Paola notes that unlike many SL photographers, she makes minimal use of post-process editing. while she states this is more down to an inability to use such applications (when it comes to PhotoShop, I know exactly how she feels!), rather than a conscious decision. However, rather than detracting from her work, I would actually say this adds to it, drawing the audience into each of the images as they are: moments (and emotions) caught in that instant of time, without later embellishment or alteration.
Cica Ghost sent me an invitation to visit her latest installation in Second Life, which opened on Sunday, November 4th, 2018. Rusty is another of Cica’s more quirky builds, a strange post-industrial landscape looking like a little town and dominated y some strange machines.
Cica sums the installation up with a quote by Joseph Addison, the 18th Century English essayist, poet, playwright, politician, and co-founder of The Spectator magazine: Sunday clears away the rust of the whole week. While Addison, the son of a Church of England clergyman, was referring to the act of going to church – noting that it both refreshes people’s thinking around God and gets them looking their best in their Sunday finery – Cica offers no such religious connotations with Rusty.

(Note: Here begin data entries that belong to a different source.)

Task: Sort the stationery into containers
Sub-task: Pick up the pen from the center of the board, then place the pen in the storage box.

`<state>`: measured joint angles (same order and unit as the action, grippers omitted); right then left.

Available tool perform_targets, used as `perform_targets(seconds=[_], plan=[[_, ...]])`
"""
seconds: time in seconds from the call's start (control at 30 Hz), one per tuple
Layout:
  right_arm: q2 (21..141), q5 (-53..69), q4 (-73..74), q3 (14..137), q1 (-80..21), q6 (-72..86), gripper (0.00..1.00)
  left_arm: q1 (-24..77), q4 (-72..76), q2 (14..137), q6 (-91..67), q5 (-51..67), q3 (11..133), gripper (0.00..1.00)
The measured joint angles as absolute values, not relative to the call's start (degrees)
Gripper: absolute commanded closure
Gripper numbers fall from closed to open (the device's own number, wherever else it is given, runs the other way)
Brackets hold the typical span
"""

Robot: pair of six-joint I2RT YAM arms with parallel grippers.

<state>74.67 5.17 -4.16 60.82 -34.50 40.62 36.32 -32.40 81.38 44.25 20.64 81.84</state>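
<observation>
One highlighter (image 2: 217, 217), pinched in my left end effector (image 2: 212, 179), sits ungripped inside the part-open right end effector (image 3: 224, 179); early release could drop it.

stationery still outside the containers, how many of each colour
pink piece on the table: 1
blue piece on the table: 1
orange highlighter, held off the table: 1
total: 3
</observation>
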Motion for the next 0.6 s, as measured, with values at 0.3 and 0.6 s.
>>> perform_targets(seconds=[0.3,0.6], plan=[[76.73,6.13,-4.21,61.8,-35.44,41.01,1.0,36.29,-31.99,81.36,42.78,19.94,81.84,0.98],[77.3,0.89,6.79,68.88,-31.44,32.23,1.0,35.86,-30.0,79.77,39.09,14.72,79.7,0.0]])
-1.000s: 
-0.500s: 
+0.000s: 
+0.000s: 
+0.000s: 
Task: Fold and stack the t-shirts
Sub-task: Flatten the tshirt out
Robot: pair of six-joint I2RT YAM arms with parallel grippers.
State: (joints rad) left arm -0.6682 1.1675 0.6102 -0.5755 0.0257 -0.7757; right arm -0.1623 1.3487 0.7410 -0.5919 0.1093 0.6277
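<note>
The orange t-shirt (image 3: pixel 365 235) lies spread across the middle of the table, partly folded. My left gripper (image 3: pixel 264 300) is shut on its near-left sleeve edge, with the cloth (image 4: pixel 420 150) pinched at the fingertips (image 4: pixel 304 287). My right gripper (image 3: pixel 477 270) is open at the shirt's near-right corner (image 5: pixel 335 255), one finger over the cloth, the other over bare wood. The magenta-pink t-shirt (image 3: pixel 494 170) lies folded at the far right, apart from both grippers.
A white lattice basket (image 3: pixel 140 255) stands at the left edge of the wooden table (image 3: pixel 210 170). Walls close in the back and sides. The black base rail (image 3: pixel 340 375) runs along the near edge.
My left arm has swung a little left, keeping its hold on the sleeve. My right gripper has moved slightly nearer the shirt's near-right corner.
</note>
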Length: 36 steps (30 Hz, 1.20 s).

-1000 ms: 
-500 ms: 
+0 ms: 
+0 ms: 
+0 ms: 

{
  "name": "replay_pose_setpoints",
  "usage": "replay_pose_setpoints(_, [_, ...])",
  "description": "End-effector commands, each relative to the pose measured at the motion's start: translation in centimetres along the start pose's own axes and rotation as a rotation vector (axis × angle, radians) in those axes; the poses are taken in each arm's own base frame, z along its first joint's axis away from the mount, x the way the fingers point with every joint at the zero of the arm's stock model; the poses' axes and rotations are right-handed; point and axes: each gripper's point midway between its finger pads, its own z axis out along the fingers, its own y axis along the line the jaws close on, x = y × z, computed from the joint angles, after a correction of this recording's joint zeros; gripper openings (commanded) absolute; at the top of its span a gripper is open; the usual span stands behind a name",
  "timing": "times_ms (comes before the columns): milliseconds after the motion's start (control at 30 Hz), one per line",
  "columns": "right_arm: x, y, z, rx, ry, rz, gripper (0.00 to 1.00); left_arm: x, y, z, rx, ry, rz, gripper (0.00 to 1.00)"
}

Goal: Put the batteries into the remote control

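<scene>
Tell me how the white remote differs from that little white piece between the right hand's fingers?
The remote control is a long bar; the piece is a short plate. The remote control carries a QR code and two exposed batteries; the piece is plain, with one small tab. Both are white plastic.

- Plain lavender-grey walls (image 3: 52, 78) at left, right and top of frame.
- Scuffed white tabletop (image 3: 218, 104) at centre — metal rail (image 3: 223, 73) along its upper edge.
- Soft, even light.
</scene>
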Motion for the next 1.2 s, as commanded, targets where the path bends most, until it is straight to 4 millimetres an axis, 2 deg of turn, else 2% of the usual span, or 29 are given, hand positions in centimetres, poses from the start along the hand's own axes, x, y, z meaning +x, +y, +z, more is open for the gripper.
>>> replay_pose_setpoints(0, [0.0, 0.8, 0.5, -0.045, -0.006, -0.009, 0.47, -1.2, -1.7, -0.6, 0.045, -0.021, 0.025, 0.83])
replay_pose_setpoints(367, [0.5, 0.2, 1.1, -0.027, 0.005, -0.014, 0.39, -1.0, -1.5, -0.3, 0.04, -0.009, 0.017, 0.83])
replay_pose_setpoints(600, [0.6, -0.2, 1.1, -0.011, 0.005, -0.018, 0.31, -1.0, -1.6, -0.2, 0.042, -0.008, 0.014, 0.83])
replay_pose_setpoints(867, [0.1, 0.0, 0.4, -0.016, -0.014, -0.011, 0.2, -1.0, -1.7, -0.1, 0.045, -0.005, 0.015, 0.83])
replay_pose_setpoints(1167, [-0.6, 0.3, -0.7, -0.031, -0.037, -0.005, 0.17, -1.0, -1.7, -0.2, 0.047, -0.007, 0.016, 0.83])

Instead she offers a single suggestion: “have fun!” It’s an idea that’s also well suited to a Sunday, but which applies equally well whenever you opt to visit Rusty, because this is a place where there is a lot to do, besides wandering around.
Given the name of the installation, it should come as no surprise that rust features heavily here; it can be found on almost every surface – sometimes to the degree that you might think that simply tapping a drum or tower or metal line could result in all or part of what you touched vanishing a cloud of rusty dust and falling debris. The structures themselves are many and varied – from chimney-like stacks to metal prams travelling along old metal tent spikes strung together to form cables. Part of some might resemble old watering cans, others strange kettles with upturned spouts. Some even has a decidedly anthropomorphic look about them.
To the east of the region, for example, a series of ladders rise against some of these strange structures, one of which, with its large rotating wheels set either side of a hook-like bill, looking from a distance like some weird metal flamingo. More to the centre of the region is a very definite rooster, also offering a place to sit.
There are also metal creatures to be found here, from the massive wheeled (and ridable) cat near the landing point (if it is not already rolling around the region, jump up on its back and touch its tail light to start moving), to an odd metal spider, or the mouse also out on the water, well away from its cousin on dry land.
The “Flamingo” is linked to a neighbouring tower by means of a metal plank. Those wishing to do so can obtain a pair of boxing gloves at either tower and join in a game of Plank Boxing. Elsewhere are plenty of places to sit and watch others come and go, while a tall building offers the only place where machinery largely unaffected by rust can be found. Could it be responsible for keeping the place running?
Filled with Cica’s familiar motifs, Rusty is another whimsical installation that will remain open until the end of the month.